Für eine Technologieausgründung sind Patente die Grundlage schlechthin, ohne Patente hätten wir keine Chance einen Investor zu kriegen. Patente sichern ja die Alleinstellung ab, die Basis also für ein Start-up. Ohne Alleinstellungsmerkmale würde niemand Geld investieren. Insofern spielen Patente wirklich eine entscheidende Rolle und sind für unser Start-up essentiell.
8. Anfang Januar 2019 waren Sie auf der CES in Las Vegas, der weltgrößten Fachmesse für Unterhaltungselektronik. Gibt es bereits Anfragen für Ihre Erfindung aus den USA?
Wir sind ja schon länger in den USA unterwegs, waren auch letztes Jahr schon auf der CES. Das Interesse ist auf jeden Fall da, gerade im Bereich der Smartphonetechnologie gibt es in den USA viele Nachfragen. Generell nehmen wir an verschiedenen Messen teil, dieses Jahr noch an der SPIE Photonics West in San Francisco und dem Mobile World Congress in Barcelona. In Deutschland werden wir auf jeden Fall auf der Hannover Messe vertreten sein und auf der Sensor+Test in Nürnberg am Gemeinschaftsstand „Forschung für die Zukunft“.

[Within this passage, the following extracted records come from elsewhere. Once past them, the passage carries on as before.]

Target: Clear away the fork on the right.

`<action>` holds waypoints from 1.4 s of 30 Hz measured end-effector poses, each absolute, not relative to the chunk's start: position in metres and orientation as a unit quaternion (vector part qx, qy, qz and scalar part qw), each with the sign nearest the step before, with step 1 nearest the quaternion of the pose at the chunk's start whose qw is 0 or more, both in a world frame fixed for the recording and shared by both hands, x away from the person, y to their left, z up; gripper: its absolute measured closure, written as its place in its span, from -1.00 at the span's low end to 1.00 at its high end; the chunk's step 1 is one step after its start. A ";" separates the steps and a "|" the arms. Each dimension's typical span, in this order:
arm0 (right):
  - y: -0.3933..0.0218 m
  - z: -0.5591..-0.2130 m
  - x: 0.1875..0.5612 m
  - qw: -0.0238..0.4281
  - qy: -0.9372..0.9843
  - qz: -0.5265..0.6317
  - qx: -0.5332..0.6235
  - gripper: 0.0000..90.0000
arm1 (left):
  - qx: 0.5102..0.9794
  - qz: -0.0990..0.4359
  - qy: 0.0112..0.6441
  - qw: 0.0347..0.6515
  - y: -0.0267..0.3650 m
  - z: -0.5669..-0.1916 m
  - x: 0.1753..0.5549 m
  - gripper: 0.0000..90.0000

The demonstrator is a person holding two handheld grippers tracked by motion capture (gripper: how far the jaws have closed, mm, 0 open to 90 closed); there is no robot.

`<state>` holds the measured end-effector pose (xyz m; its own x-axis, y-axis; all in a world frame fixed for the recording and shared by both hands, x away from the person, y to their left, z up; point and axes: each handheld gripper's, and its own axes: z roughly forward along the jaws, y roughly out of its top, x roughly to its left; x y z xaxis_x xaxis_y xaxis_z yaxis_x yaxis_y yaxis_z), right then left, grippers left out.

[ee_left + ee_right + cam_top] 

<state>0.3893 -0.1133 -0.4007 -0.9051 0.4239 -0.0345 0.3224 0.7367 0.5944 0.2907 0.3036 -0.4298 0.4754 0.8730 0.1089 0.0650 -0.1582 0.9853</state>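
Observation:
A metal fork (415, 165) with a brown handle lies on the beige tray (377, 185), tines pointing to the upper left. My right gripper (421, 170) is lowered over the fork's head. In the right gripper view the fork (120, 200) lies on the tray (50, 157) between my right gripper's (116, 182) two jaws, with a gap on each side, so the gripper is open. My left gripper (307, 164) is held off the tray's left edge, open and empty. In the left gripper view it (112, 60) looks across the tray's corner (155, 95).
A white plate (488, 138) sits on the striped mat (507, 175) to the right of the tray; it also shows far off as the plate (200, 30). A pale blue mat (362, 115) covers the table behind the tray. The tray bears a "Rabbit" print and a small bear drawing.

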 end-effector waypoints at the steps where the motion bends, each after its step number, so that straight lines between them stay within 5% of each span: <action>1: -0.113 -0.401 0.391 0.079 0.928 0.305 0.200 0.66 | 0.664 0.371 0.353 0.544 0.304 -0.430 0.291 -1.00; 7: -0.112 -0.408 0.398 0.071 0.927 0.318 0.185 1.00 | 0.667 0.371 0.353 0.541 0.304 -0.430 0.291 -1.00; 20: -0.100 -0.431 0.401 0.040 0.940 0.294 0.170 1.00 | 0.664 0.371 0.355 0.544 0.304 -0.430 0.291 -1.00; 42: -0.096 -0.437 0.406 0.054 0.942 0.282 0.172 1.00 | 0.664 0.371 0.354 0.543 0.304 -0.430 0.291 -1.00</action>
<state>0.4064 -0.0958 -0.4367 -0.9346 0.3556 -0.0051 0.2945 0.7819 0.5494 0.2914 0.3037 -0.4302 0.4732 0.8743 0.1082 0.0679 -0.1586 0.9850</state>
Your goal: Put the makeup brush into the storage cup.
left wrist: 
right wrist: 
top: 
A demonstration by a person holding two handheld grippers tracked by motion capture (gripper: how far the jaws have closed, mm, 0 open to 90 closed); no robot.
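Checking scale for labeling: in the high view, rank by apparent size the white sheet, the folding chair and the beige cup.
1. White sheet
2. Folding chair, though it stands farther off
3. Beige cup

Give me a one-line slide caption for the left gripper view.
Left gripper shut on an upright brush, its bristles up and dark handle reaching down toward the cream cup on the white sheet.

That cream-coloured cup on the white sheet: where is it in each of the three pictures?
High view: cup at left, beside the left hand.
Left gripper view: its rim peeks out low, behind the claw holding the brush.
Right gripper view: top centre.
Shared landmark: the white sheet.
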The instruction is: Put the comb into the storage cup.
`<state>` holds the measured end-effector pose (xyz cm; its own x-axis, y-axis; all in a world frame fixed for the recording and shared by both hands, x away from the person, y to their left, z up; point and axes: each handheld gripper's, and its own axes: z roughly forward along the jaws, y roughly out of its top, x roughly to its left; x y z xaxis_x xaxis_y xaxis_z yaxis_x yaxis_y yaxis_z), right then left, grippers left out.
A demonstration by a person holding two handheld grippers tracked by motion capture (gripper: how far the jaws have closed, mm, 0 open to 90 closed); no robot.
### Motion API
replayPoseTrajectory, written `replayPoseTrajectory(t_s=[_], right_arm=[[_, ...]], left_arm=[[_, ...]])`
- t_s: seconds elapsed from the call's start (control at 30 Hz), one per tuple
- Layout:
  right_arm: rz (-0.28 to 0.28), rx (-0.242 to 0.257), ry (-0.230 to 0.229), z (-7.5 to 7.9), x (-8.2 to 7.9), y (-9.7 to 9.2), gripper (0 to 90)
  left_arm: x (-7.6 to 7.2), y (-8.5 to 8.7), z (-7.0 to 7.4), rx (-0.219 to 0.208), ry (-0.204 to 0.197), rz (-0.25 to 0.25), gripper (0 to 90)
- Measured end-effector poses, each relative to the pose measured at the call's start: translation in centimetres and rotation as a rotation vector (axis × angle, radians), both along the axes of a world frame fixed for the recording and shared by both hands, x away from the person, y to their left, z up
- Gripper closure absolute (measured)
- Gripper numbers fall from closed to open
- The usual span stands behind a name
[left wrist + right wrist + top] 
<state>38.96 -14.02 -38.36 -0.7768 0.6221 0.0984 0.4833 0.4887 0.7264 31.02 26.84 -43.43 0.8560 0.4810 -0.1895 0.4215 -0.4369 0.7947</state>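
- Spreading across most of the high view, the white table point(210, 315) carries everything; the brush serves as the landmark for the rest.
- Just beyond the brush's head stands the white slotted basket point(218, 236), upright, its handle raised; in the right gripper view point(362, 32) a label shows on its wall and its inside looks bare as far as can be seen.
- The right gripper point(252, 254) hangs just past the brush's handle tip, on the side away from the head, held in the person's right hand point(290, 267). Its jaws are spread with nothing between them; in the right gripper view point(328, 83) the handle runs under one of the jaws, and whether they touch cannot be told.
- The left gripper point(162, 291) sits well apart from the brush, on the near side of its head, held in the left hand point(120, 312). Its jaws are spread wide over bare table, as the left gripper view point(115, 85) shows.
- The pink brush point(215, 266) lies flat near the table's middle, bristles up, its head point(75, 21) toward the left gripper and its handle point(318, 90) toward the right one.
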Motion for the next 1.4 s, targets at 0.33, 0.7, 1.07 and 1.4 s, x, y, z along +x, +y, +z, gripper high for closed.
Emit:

9. Was sind Ihre Unternehmensziele für die nächsten 3 bis 5 Jahre?
Das erste Ziel ist es, unseren bestehenden Kunden ein Produkt zu entwickeln, sodass diese das Sensormodul in ihr Produkt integrieren können. Für die nächsten 1,5 bis 2 Jahre möchten wir eine Fertigung aufbauen und dann in Stückzahl gehen.
10. Können Sie zukünftigen Wissenschaftlern, die ein Start-up gründen möchten, einen Rat geben, auf was es bei einem erfolgreichen Technologietransfer ankommt?
Ich habe eine ganze Menge an Tipps, die ich geben könnte (schmunzelt). Zwei Punkte sind meines Erachtens nach besonders wichtig. Das ist zum einen das Team. Ein Start-up lebt von seinem Team und Investoren schauen meistens zuerst auf dieses. Eine gute Technologie und ein schlechtes Team werden nicht funktionieren, wohingegen eine schlechte Technologie und ein gutes Team durchaus funktionieren können. Das ist auch die Grundprämisse des Investors. In der ganzen frühen Phase sollte man sich genau Gedanken über die Teamzusammenstellung machen und sich als allerstes im Team über die langfristigen Ziele unterhalten. Wenn diese nicht zusammenpassen, ist das Start-up zum Scheitern verurteilt. Der zweite Punkt ist das Forschungstransferprojekt. Wir haben im BMWi-Förderprogramm EXIST-Forschungstransfer angefangen. Viele betrachten dies jedoch oft als Drittmittelprojekt und können so das Potenzial nicht vollausschöpfen. Mein Credo war es, ab dem ersten Tag der Förderung ins Fundraising zu gehen und aktiv eine Finanzierung aufzubauen. Damit kann man nicht früh genug anfangen. Das dauert lange und man muss lernen sich gut gegenüber Investoren zu präsentieren, seine Strategie an die Investoren anzupassen und pragmatisch zu sein. Ich kann nur jeden ermuntern, der selbst eine Erfindung hat und an eine Ausgründung denkt, sich darüber zu informieren. Es ist eine sehr schöne Form der Verwertung, die für die Uni und die Gründer sehr attraktiv ist. Es macht viel Spaß und es kommt am Ende für alle was Sinnvolles heraus.